- _ACTIVITY_:
Scan the entries for the string "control" and give the number of lines that have it, nothing further.

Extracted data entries
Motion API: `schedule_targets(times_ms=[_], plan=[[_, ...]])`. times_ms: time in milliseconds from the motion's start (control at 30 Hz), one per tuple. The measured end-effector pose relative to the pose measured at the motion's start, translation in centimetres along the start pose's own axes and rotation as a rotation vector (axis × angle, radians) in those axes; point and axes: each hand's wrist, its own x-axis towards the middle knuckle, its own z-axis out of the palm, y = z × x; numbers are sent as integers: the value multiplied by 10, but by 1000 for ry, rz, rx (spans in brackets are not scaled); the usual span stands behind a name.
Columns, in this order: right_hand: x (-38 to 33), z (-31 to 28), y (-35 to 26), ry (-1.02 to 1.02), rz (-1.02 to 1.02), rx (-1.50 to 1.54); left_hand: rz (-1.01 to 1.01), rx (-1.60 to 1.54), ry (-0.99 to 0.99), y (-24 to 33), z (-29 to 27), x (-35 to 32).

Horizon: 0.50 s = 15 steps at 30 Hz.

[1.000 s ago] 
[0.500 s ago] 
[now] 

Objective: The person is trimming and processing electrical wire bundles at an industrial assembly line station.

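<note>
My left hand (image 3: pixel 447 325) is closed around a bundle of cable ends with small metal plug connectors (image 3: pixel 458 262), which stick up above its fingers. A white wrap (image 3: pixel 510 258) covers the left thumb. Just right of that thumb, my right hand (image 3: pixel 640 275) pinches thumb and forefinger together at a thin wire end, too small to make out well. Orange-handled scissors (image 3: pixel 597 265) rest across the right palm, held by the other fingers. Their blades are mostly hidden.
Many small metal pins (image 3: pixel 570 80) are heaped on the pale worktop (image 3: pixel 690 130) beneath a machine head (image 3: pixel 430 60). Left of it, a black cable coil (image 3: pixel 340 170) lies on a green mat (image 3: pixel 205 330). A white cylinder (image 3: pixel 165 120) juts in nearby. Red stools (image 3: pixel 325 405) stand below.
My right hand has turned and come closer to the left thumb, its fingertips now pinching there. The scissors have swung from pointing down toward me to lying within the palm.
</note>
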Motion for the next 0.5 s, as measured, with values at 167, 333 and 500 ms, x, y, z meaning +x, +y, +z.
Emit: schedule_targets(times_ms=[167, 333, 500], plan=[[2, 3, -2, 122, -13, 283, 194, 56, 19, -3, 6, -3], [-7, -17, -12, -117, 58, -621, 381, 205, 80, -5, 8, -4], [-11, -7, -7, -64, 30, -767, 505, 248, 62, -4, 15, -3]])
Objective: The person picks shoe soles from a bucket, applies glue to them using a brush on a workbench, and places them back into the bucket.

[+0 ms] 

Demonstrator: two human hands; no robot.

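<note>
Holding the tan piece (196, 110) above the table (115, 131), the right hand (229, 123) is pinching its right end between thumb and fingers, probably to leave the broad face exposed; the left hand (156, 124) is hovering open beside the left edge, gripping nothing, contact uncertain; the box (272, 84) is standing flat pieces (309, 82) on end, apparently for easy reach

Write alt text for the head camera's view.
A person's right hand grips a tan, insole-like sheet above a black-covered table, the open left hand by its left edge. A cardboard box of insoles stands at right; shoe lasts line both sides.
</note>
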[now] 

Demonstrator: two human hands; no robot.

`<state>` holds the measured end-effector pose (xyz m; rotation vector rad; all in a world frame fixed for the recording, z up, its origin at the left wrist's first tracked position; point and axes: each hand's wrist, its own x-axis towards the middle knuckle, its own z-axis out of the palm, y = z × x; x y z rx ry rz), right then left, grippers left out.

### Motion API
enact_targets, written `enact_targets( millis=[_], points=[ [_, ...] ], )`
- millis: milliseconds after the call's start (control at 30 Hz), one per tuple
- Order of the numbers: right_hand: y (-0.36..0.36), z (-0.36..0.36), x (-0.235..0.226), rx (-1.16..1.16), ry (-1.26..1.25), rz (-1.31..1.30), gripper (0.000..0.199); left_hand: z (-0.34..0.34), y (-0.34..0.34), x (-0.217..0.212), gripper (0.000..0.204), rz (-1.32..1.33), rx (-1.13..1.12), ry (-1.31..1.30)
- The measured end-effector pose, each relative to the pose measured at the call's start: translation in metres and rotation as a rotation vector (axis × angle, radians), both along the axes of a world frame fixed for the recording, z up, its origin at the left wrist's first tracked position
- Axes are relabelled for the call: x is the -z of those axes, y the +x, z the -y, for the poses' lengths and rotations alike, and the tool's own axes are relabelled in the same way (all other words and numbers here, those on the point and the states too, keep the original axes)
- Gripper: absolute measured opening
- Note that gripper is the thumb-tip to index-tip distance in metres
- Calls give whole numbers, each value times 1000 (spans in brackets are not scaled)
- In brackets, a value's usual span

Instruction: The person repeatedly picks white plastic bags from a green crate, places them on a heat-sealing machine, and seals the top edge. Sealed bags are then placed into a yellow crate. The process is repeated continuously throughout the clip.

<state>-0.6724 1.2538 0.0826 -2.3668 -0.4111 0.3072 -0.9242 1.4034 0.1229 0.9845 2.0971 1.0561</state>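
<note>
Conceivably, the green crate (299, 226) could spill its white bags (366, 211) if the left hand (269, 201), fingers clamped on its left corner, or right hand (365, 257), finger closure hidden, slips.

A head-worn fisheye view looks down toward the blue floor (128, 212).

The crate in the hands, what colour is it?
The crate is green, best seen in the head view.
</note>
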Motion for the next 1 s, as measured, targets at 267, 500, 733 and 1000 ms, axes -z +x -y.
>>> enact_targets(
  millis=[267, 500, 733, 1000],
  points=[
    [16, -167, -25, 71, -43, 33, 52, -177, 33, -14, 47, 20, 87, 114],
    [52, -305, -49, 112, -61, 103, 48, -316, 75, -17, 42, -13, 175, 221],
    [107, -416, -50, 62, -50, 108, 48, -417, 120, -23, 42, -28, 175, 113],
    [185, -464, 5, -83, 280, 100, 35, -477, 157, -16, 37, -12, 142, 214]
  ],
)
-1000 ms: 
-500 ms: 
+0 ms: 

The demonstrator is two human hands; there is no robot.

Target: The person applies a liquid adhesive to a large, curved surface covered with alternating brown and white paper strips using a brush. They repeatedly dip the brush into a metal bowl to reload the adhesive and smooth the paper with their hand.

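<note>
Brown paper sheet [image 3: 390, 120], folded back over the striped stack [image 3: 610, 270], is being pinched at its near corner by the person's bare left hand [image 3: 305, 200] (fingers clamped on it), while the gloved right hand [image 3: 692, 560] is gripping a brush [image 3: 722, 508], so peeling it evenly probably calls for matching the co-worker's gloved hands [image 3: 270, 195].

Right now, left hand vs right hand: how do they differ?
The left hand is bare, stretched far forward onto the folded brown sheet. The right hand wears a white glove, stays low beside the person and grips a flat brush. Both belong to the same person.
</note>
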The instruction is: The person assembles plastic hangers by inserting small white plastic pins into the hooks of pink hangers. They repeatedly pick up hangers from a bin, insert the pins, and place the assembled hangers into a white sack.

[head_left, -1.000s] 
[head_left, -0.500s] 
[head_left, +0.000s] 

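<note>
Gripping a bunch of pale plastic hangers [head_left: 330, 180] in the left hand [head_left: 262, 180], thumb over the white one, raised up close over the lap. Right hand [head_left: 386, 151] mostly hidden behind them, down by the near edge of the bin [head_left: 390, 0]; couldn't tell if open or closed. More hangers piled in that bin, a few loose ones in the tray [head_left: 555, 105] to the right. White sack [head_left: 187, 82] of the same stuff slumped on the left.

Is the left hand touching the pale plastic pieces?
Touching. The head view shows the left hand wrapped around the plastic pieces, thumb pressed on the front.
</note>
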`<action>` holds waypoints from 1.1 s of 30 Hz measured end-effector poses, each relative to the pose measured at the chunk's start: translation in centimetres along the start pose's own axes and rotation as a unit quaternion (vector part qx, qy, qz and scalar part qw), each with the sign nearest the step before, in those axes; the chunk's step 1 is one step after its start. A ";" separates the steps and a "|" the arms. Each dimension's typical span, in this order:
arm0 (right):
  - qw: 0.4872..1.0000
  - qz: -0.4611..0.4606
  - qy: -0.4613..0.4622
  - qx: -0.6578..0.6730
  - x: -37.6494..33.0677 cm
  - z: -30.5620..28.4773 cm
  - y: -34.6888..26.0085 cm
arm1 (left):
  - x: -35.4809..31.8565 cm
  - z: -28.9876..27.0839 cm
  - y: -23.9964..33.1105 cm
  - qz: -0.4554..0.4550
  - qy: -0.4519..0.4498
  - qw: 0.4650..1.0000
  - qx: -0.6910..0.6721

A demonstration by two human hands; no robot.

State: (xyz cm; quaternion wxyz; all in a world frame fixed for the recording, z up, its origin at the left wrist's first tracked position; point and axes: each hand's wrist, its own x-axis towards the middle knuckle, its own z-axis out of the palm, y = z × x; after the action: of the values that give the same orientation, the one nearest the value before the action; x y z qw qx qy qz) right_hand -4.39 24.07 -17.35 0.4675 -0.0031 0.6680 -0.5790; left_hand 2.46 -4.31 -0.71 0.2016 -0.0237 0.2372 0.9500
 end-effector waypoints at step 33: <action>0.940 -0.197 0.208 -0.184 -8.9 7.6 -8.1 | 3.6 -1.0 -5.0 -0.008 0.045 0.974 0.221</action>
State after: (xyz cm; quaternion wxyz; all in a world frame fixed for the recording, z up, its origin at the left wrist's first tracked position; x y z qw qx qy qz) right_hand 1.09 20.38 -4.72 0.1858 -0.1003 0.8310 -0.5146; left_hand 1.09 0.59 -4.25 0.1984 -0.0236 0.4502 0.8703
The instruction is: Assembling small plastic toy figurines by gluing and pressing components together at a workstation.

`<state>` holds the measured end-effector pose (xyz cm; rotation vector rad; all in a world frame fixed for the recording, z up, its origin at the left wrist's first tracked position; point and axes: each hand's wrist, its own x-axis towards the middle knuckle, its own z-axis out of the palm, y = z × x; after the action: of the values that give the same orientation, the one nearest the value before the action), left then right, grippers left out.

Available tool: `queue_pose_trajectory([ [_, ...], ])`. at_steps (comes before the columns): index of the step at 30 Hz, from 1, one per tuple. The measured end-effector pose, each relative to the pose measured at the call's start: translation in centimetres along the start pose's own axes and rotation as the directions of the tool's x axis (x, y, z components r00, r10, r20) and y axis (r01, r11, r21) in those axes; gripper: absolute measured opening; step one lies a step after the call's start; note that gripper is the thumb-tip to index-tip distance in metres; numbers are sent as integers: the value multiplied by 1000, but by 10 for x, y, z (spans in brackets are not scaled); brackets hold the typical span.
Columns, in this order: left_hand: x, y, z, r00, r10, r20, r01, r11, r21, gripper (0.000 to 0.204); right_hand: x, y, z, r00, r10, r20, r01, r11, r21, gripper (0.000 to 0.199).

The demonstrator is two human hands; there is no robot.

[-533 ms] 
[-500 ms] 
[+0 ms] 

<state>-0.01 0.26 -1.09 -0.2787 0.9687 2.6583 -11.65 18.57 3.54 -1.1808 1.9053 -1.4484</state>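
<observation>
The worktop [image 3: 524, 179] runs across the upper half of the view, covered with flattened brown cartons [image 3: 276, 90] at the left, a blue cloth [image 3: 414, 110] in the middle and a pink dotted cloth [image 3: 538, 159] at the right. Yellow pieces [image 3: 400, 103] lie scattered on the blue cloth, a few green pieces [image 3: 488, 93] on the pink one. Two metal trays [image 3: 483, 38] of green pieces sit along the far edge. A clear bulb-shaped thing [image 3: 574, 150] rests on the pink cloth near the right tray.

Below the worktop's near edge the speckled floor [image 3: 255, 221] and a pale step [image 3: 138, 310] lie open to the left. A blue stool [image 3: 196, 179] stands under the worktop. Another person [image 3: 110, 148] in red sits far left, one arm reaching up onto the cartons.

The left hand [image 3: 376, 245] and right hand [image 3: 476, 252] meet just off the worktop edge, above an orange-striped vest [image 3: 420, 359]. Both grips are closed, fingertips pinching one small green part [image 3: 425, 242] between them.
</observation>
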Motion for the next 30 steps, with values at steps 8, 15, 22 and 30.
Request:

- _WRITTEN SOLUTION_:
2